Es el caso de Eurocybcar, cuyos responsables afirman haber desarrollado un protocolo de ensayos que responde a las 70 amenazas a combatir. «No tenemos constancia, a nivel internacional, de que haya otra empresa que lo haya conseguido» asegura José Guerreira, responsable de normativa y legislación. También señala que sus procedimientos, «confidenciales como los militares», están respaldados por Aenor y van de la mano de Industria. «Pero nadie puede garantizar que los coches estarán 100% protegidos.

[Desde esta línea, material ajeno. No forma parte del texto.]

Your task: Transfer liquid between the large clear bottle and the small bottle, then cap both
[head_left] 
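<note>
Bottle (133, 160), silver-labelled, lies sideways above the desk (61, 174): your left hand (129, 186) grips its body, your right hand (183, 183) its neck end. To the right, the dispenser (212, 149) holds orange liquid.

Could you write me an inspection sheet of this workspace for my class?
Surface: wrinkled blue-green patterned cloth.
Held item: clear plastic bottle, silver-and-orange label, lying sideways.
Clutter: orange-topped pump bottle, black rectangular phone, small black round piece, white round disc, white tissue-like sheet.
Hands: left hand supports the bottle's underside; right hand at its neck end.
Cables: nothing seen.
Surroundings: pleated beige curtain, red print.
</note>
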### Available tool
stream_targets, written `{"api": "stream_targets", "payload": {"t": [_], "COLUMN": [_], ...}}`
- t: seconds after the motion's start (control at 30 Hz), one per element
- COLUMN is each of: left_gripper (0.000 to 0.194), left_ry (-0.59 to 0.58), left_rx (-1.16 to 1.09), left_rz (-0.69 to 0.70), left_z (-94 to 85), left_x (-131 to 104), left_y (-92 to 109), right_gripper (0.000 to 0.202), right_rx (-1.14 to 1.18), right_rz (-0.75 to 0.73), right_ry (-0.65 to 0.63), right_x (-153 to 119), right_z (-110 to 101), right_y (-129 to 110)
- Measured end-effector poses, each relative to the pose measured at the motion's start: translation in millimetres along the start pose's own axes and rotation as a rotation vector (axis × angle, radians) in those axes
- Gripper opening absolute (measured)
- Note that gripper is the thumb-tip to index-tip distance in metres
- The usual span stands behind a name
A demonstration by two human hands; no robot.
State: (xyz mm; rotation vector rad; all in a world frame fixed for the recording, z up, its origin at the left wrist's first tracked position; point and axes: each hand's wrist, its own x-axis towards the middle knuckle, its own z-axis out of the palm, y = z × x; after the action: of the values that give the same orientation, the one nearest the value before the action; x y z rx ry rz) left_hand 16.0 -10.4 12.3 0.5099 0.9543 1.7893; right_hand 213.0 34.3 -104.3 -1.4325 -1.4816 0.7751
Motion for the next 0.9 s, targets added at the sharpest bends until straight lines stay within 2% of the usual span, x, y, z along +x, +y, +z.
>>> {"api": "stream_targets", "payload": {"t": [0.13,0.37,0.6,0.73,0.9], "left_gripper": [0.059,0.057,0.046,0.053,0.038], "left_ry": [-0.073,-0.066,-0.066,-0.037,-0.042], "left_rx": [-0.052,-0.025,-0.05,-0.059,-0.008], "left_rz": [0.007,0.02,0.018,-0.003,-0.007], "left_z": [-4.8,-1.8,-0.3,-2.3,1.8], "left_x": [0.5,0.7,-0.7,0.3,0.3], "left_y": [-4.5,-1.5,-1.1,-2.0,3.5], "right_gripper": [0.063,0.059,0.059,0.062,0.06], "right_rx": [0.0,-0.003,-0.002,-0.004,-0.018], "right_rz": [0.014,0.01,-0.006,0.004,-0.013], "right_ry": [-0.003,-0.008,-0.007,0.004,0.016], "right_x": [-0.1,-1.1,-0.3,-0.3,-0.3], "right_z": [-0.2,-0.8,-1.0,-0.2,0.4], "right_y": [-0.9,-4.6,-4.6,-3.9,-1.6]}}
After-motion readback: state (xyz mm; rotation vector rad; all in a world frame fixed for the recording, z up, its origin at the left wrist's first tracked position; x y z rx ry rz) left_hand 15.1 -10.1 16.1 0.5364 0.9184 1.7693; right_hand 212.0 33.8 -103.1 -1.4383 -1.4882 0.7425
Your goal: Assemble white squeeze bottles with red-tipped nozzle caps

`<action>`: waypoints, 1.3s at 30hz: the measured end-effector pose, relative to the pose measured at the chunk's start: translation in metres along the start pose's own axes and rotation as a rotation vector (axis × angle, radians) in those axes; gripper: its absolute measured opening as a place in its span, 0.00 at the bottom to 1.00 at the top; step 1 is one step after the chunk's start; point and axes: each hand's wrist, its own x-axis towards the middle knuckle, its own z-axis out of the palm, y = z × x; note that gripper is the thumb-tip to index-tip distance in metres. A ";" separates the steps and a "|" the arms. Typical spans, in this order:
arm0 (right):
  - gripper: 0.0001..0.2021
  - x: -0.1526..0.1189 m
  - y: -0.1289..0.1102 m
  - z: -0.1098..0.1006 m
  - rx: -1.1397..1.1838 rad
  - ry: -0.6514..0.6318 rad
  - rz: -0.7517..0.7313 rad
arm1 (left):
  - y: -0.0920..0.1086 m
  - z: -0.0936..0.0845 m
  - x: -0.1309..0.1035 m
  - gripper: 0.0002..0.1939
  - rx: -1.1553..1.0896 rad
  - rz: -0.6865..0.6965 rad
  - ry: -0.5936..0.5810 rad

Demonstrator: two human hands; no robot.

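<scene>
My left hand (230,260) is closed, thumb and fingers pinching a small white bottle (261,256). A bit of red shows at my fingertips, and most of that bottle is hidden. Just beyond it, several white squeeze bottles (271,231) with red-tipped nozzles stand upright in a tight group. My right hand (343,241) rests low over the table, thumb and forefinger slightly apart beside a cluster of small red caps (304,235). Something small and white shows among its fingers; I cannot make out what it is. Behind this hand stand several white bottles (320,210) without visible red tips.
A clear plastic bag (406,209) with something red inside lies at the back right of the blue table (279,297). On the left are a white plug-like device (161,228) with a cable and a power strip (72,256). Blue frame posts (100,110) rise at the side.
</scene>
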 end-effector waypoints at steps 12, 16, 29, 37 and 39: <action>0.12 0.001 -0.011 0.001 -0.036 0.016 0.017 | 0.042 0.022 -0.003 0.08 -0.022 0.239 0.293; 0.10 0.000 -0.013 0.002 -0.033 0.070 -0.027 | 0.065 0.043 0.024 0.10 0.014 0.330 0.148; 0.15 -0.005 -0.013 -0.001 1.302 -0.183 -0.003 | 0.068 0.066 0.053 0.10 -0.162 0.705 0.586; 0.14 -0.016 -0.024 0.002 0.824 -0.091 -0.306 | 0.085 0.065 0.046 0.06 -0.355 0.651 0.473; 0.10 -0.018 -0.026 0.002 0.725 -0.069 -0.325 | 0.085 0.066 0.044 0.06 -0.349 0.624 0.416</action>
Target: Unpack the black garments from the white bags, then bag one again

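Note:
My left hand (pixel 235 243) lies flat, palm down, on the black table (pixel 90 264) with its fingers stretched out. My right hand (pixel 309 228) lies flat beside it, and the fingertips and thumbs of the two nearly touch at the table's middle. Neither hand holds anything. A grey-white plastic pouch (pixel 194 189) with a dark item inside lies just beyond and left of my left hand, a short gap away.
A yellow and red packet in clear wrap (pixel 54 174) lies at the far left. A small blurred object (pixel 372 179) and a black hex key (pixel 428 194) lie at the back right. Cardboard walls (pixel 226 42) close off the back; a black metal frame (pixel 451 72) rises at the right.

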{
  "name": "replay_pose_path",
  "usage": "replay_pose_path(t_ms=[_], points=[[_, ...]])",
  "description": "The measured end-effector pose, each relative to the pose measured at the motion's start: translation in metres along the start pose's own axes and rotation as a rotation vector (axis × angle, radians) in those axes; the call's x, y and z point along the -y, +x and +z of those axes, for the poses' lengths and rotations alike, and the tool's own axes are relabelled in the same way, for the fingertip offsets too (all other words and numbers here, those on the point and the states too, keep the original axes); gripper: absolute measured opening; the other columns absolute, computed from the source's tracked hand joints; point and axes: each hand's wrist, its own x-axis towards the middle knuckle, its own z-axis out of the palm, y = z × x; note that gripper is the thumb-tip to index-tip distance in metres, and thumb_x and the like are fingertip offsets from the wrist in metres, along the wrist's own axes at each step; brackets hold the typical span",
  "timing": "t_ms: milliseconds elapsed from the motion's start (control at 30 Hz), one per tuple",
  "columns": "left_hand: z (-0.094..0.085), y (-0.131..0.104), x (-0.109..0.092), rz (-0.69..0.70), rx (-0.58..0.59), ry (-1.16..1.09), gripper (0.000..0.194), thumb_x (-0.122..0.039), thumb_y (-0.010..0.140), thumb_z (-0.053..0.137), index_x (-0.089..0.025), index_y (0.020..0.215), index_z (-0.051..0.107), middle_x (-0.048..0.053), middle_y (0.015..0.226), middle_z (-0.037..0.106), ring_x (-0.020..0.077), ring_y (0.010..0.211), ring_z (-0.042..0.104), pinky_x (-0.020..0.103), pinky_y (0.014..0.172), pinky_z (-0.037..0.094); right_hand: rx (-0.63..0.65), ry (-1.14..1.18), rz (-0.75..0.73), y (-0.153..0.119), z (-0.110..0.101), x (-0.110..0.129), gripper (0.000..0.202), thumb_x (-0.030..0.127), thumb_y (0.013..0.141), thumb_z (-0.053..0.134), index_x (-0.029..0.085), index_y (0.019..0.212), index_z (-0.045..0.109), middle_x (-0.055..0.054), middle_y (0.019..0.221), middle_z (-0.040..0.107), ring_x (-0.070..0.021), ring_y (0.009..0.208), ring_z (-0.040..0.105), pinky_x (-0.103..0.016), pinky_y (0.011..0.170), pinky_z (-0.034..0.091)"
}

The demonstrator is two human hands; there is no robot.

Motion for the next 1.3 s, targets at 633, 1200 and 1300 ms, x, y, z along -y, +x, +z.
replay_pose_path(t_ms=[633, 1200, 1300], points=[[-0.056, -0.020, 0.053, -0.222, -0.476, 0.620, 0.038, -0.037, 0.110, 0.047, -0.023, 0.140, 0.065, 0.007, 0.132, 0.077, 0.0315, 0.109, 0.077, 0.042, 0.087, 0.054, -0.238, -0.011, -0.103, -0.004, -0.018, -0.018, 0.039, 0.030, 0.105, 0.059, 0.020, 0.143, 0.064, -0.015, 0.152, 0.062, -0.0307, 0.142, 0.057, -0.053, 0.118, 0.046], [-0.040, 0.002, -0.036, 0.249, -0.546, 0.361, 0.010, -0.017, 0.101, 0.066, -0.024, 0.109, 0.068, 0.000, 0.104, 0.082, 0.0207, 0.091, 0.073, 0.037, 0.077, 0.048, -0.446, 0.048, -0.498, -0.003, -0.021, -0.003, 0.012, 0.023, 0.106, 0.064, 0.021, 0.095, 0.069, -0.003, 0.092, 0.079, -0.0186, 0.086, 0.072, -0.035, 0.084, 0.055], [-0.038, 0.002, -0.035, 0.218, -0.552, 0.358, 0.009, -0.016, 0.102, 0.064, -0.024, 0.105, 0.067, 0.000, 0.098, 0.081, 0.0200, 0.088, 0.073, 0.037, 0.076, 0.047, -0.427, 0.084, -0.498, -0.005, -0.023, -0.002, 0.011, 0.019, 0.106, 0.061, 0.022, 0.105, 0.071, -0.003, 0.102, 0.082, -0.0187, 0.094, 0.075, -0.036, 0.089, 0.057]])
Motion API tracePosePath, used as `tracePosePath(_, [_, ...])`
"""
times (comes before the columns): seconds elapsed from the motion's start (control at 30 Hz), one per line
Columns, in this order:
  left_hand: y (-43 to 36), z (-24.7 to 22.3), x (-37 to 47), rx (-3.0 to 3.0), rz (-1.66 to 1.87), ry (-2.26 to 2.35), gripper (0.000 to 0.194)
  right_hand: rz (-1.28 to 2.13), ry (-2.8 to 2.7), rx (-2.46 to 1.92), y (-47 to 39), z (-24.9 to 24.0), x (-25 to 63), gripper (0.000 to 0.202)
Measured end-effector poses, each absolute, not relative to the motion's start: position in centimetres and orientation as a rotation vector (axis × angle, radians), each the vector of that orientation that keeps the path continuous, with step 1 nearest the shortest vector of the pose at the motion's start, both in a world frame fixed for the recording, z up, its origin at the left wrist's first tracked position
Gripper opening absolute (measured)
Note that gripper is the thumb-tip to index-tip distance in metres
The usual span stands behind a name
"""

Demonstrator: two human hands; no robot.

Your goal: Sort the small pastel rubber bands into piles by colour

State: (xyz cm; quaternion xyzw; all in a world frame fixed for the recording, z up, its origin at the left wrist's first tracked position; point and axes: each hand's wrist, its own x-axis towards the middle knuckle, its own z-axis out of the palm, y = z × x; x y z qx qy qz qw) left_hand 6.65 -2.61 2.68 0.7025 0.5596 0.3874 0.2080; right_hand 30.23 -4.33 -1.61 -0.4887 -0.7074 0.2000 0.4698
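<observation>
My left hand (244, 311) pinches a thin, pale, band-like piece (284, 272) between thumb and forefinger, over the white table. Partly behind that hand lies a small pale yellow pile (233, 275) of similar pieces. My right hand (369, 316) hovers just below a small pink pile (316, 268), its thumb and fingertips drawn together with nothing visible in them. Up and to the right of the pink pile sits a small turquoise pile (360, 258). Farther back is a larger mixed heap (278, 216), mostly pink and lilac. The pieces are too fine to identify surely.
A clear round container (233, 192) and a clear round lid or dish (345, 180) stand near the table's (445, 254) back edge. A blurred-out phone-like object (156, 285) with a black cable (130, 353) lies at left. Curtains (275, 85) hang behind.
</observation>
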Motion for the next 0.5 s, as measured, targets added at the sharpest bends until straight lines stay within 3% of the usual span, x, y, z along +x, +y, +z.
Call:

Romper las actuales defensas solo es cuestión de ganas, tiempo y dinero».

Por eso las certificaciones durarán tres años y después habrá que renovarlas. «Estamos a punto de culminar la patente internacional del procedimiento», asegura Azucena Hernández, CEO de la compañía. «Y los primeros vehículos certificados serán un coche, un camión y un autobús fabricados en España».

A falta de una legislación más precisa, parece que la tarea recaerá en unos pocos organismos independientes que demuestren la solvencia de sus exámenes y que podrían estar sujetos, a su vez, a auditorías externas, es decir, del mismo modo que se hace ahora con las homologaciones técnicas y de consumos. De hecho, violar éstas o las referidas a la ciberseguridad, estarán castigadas con la misma sanción: hasta 30.000 euros por coche vendido e incluso la retirada de ese modelo del mercado.